Why it matters: Discouraging driving by developing dense, walkable urban areas has been a cornerstone of the region's strategy to combat climate change for years.
Driving the news: Transportation data firm StreetLight ranked all counties with at least 150 people per square mile in the contiguous U.S. by their share of trips taken via "active transportation" — walking and biking — compared to vehicles in 2023.
- Its analysis excluded transit trips entirely.
By the numbers: 14% of San Diego's trips come from biking or walking.
- That's higher than the average of all counties analyzed, which was 9.5%.
- 12% of the trips in the county were on foot, compared with just 2% by bike.
- Southern California counties performed similarly, with Los Angeles at 13% active transportation share, Orange County at 15% and Riverside County at 10%.
Yes, but: San Diego's share is a far cry from the top-ranked counties.

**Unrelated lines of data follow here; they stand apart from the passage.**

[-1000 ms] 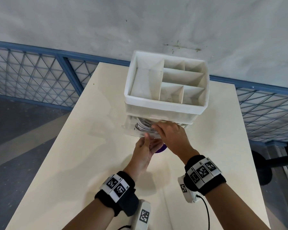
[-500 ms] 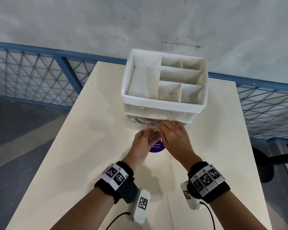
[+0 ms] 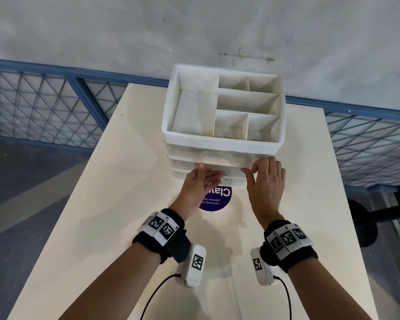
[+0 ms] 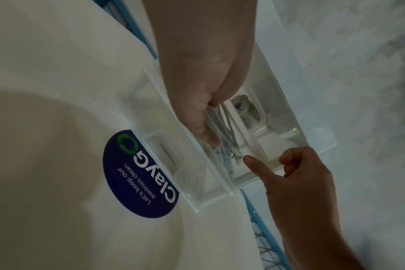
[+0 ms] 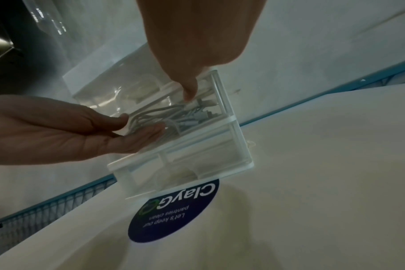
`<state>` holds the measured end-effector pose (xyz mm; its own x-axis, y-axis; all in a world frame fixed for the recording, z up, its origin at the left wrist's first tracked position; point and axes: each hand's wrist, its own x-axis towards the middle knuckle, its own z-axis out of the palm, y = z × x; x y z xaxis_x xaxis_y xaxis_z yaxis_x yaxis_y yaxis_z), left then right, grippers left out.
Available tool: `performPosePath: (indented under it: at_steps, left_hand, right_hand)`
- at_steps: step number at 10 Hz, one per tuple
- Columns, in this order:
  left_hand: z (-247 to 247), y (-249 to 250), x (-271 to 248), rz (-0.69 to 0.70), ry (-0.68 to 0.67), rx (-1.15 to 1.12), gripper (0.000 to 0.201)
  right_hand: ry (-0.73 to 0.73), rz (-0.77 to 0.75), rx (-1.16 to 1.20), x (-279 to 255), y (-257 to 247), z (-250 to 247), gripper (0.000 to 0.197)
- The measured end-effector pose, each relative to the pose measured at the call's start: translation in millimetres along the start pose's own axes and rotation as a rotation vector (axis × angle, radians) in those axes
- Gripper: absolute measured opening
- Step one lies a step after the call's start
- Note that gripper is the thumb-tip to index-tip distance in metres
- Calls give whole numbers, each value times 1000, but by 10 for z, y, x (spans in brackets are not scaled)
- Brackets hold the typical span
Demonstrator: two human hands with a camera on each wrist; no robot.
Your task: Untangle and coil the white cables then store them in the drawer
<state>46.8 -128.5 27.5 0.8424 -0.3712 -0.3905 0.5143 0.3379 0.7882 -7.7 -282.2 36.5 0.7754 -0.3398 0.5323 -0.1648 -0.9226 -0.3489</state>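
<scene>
The coiled white cables lie inside the clear middle drawer of a white drawer unit; they show through its front, also in the right wrist view as cables. In the head view the drawer looks pushed in, nearly flush. My left hand lays straight fingers flat against the drawer front on the left. My right hand touches the front near its right end with an extended finger. Neither hand holds anything.
The unit's top is an open tray with several empty compartments. A round purple sticker lies on the cream table just before the unit. A blue mesh fence and a grey wall stand behind.
The drawer, open with the cables showing and my right hand on them, has slid shut. My hands have parted to the left and right of its front.
</scene>
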Motion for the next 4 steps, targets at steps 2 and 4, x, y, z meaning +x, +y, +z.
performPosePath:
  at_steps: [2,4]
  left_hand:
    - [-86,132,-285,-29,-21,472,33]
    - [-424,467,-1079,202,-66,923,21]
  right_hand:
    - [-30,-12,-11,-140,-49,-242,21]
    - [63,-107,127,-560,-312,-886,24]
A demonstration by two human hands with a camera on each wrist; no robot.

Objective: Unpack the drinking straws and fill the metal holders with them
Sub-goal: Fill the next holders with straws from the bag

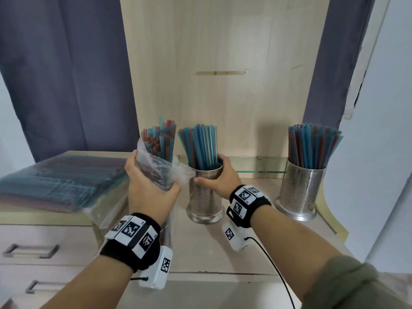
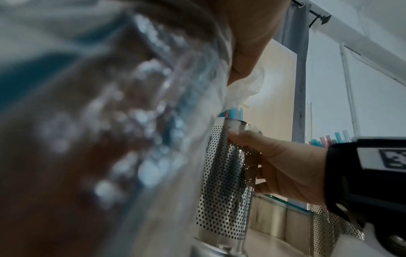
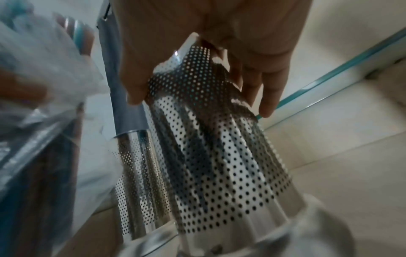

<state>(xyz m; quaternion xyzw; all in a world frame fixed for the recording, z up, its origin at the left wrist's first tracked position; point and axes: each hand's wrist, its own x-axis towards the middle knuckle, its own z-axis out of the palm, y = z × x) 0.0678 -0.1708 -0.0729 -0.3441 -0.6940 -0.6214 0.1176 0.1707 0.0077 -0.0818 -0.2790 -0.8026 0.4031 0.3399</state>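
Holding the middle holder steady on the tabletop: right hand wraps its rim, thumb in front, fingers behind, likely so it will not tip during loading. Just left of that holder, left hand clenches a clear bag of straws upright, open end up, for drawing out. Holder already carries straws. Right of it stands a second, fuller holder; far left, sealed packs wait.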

- The top five were all in the New York area: Manhattan (59%), the Bronx (44%), Brooklyn (43%), Queens (35%) and New Jersey's Hudson County (28%).
- The only West Coast county in the top 10 was San Francisco, at 27%.

Between the lines: Southern California counties tend to be large, containing urban, suburban and rural areas, contributing to their lower ranking, the report noted.
- But more urban census tracts within those counties could have much higher active transportation shares, it said.
The bottom line: The report indicated a relationship between population density and active transportation, with most of the top ten having at least 4,000 people per square mile.
- Tourist-heavy areas with less density were an exception.